Uber, the breakthrough car service app with big ambitions to do much more, is now making its way to international markets: today the car service company kicked off its London operation with a soft launch, just in time to start prepping for the summer tourist rush and the visitor onslaught also known as the Summer Olympics.
The launch is still at a very early stage — with “secret Ubers” prowling the roads, and the company still in research mode to figure out the best way of tackling the city according a blog post on Uber’s site. London, like many other European cities, is a tangle of streets — Black cab drivers have to pass a special test called “the knowledge” to be able to drive here, although this isn’t required to operate a non-Black cab.
As it has done with other city launches, the Uber crew has laid on a few VIPs to be the first passengers. Rider number one was a Dragon’s Den judge, Richard Farleigh.
Rider two was David Clark, director of astronaut relations (yes, that is a real job title) at Virgin Galactic.
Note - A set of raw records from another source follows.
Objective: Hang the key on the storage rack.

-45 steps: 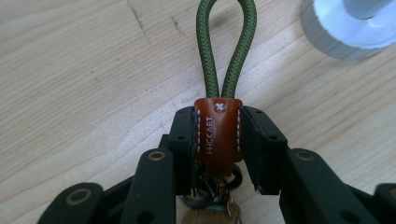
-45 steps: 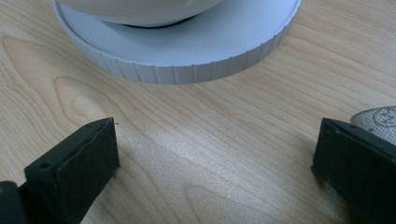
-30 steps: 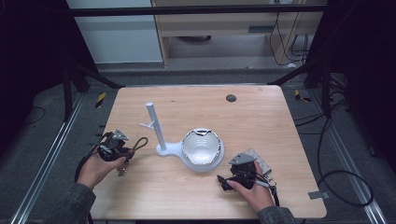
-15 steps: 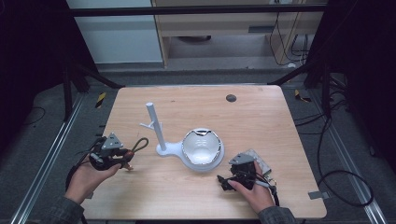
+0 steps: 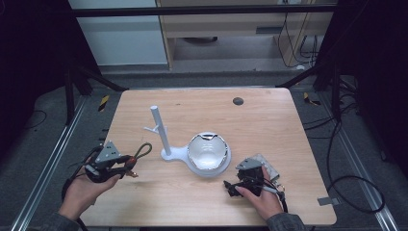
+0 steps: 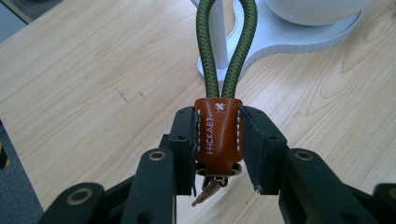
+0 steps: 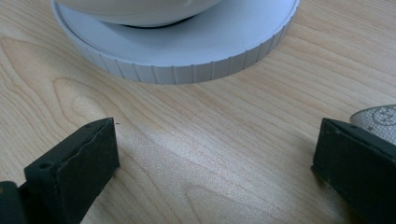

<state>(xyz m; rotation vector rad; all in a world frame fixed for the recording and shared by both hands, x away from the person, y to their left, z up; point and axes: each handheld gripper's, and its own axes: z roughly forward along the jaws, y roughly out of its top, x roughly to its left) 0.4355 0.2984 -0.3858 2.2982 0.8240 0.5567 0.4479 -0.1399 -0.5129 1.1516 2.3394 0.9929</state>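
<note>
My left gripper [image 5: 121,162] hovers over the table's left front part, shut on a brown leather key fob [image 6: 218,135]. The fob's green cord loop [image 6: 227,42] sticks out forward toward a white post [image 5: 159,130], and keys [image 6: 208,189] hang under the jaws. The post has a short side peg and shares a white base [image 6: 299,37] with a white bowl [image 5: 207,153]. My right gripper [image 5: 232,185] rests on the table just front-right of the bowl. Its jaws stand wide open on bare wood [image 7: 215,163], facing the round ribbed base [image 7: 187,51].
A small dark round spot [image 5: 237,101] marks the wooden table [image 5: 269,125] near its far edge. A grey patterned piece [image 7: 380,116] shows at the right jaw's edge. Dark floor, rails and cables surround the table.
My left hand has moved left and toward the near edge, rising a little, with the key fob still gripped. The right hand has stayed in place.
</note>
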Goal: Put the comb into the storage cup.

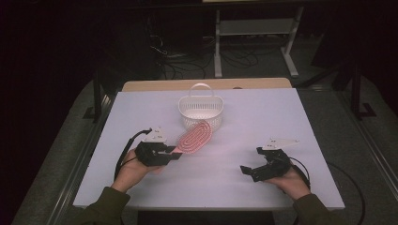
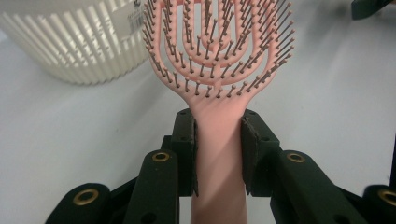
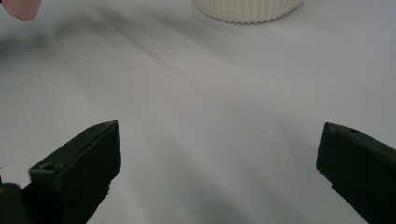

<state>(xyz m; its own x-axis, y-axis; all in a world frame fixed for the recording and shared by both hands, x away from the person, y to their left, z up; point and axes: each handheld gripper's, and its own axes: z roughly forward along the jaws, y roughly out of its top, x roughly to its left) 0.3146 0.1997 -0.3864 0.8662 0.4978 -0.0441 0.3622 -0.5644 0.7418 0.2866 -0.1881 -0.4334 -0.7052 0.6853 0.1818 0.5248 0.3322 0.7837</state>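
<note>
Left claw (image 1: 174,154) is clamping the handle of the pink hairbrush (image 1: 195,137), jaws closed on both sides of it. Brush's long axis is running up-right in the high view, head pointing at the white basket (image 1: 201,111), its tip just beside or touching the basket wall; can't tell which. Basket interior looks empty. Right claw (image 1: 250,165) is sitting lower right on the bench (image 1: 281,112), jaws wide apart, holding nothing, well apart from the brush. Left hand is nearer the basket.

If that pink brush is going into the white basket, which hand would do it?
Probably the left. The left gripper is shut on the brush handle, close to the basket. The right gripper is open, empty and farther off.
</note>
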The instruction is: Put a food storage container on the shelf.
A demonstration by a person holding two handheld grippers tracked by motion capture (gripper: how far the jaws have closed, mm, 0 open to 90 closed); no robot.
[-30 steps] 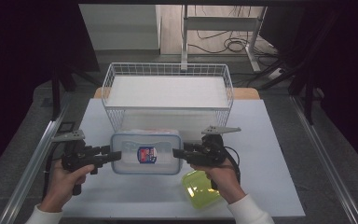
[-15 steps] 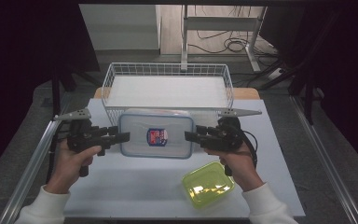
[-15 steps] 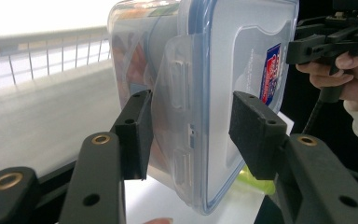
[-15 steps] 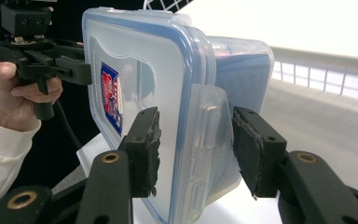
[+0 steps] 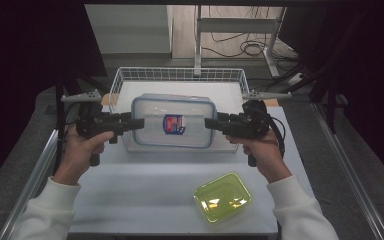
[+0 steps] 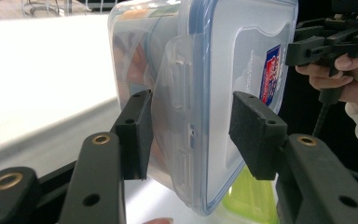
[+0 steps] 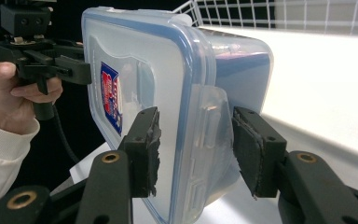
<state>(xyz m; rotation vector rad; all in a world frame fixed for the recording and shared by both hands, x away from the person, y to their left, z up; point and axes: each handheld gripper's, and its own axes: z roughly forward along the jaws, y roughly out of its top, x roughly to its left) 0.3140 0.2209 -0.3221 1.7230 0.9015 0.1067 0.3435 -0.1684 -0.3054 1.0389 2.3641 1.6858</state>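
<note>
Container: clear lidded box (image 5: 174, 121) held above the table (image 5: 145, 185), in front of the wire basket (image 5: 180, 75).
Left gripper (image 5: 135, 123): half open, clamping the box's end flap.
Right gripper (image 5: 212, 123): likewise, opposite end.
High view: green lid (image 5: 223, 196) lying on the table.
Gripper views: pads (image 6: 135, 133) pressing the latch flaps.

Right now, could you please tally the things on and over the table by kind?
Clear lidded container, held up by both grippers: 1
Green lidded box on the table: 1
White wire basket: 1
Grippers, left gripper and right gripper: 2
Total: 5
</note>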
Navigating small London streets in quite possibly large luxury cars is not the only challenge that might face Uber as it builds out its London service.
There is also the basic issue of competition: London has Black cabs, but it also has two other classes of cars for hire: small, independent local minicab firms and more established car service companies (like Addison Lee). It’s the latter that perhaps most closely matches Uber for the “luxury” experience it offers.
There are also two other companies offering car hire apps in London, Hailo and GetTaxi. At least two of them will get to duke it out over their relative merits before a live audience: both Uber and Hailo will be squaring off against each other next week at the LeWeb conference in London.
Uber’s international director Sam Gellman tells me that a full rollout won’t be coming for a couple of weeks. The operation will be led by UK country manager Chelsea Cooper.